We did a survey of Americans in 2002, asking what they knew about the beliefs and opinions of Muslims around the world. Fifty-four percent said they knew nothing or not much. We asked that same question in 2007, after we've had two wars and a great deal more media coverage of Muslims, and this time 57 percent said they knew nothing or not much. We are no closer to truly understanding this part of the world, even as we are more engaged with it.

Do Muslims misunderstand the West?
Asked what they most admired and most resented about the West, they answered first technology and second, democracy. People would mention their support for freedom of speech, the rule of law, and the transparency of government. What they most disliked was the perceived moral laxity and libertinism of the West, which, interestingly, is exactly what Americans said when we polled them on those two questions. There is common ground on that issue.

Did anyone admire nothing?
Even in places like Iran and Saudi Arabia, there were only percentages in the single digits that said they admired nothing about the West. When we asked Americans what they admired about the Muslim world, the most frequent response was "nothing."

How are the antiwestern Muslims different?
Compared with the entire population of Muslims, those who don't condemn the 9/11 attacks are no more likely to say that they are religious. But they are much more likely to say that the United States is not serious about promoting democracy in their part of the world and that the United States will not allow them to fashion their own political future.
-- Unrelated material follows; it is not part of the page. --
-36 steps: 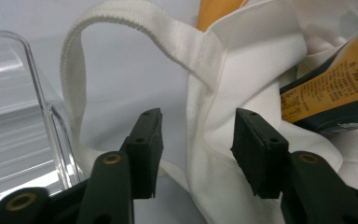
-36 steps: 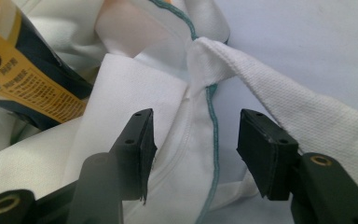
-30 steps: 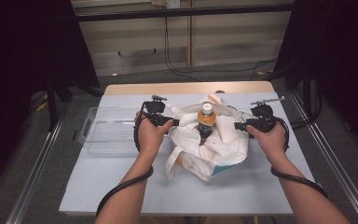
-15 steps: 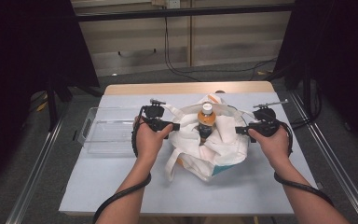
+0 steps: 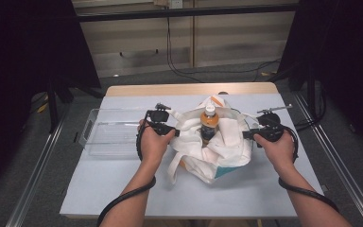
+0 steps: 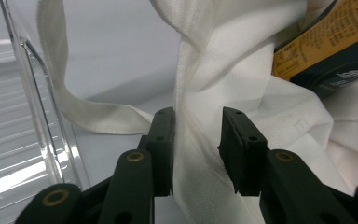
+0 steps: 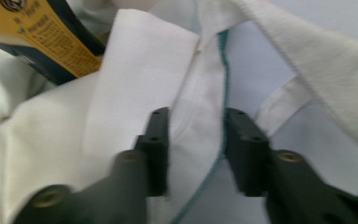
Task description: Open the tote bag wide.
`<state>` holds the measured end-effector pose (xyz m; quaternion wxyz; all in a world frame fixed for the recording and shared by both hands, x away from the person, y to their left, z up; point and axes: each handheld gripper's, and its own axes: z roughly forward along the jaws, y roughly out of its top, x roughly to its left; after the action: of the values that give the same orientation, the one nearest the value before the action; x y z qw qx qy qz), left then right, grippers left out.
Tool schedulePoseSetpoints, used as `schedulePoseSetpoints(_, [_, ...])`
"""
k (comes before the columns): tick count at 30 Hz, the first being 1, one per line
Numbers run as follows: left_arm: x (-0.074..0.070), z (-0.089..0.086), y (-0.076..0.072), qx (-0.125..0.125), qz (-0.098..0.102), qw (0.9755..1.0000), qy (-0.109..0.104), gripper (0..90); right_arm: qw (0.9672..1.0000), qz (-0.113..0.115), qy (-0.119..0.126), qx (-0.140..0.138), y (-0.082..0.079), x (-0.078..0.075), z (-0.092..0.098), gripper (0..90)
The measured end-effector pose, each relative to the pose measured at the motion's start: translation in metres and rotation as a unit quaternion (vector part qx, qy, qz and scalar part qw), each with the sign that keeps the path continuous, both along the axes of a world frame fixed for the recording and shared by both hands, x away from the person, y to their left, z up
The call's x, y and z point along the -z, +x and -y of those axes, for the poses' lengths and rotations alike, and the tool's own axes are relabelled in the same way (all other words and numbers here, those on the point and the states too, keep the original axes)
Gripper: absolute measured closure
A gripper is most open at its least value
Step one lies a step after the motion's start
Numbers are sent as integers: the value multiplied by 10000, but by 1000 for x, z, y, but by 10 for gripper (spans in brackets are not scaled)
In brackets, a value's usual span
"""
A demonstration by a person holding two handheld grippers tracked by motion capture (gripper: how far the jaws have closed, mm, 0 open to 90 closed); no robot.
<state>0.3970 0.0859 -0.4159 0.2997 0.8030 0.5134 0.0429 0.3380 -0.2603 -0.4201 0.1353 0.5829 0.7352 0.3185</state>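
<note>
Two grippers, left (image 6: pixel 196 149) and right (image 7: pixel 196 149), jaws just narrowing, part-open astride the white cloth tote bag's (image 5: pixel 217 146) rim, not yet pinching; orange-labelled bottle (image 5: pixel 209 124) inside. Next: clamp, spread the mouth.

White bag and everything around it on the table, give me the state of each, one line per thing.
White cloth bag: slumped on the table, mouth open around the bottle.
Bottle: upright in the bag, capped.
Clear plastic bin: empty, left of the bag.
Left gripper: jaws just closing, bag's edge between them, not yet pinched.
Right gripper: jaws just closing, bag's rim between them, not yet pinched.
</note>
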Motion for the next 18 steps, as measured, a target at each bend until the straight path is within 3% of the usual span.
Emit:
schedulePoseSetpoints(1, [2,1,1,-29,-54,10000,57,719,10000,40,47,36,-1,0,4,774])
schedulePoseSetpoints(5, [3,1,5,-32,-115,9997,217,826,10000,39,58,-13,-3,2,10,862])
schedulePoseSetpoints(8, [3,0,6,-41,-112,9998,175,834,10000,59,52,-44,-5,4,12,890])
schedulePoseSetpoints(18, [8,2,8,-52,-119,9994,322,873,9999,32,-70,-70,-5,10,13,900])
When we asked their greatest fear, while the general population will talk about personal safety, this radicalized group most fears political domination and occupation. They have a heightened sense of being threatened and dominated by the West. But those same people are also far more likely to say that greater democracy will help Muslims progress. So, they have a greater desire for autonomy and a greater sense that freedom is being denied.

What makes a Muslim radical?
We asked how many people condone the 9/11 attacks and found that the vast majority condemn the attacks; only 7 percent thought it was completely justified. We also asked about attacks on civilians in general, the moral justifiability of sacrificing one's life, and about the moral justifiability of attacking civilians as an individual or as a military. We asked those 7 percent about why they felt the attacks were justified and, surprisingly, not a single one offered a religious justification. Instead, the responses sounded like revolutionaries; they talked about American imperialism. Instead of piety motivating their responses, it was politics.

Seven percent is still some 100 million people.
It is a lot of people, and we have to take them seriously. But they are not hardened terrorists; they are more like the cheering section. For example, they are more likely than the general population to say that relations with the West are of personal concern. They are just more likely to be skeptical of the West's goodwill in return. They just don't think that there is much hope in a diplomatic or peaceful means of change. They've lost faith in the peaceful ability to change things.

What's the American correlation to that?
When we asked Americans, we found that 6 percent thought it was completely justifiable to deliberately target civilians and 24 percent said that bombing and other attacks intentionally aimed at civilians are often or sometimes justified.

How can we bridge these gaps?
Public diplomacy is important. It's not just about Muslims admiring us and respecting us; what's more important to them is that we admire and respect them. Muslims give us a long list of things they admire about the West, yet when asked what we can do to improve things, they want us to respect them and stop looking down on them. Our public diplomacy needs to move from selling America to affirming other cultures for what they are.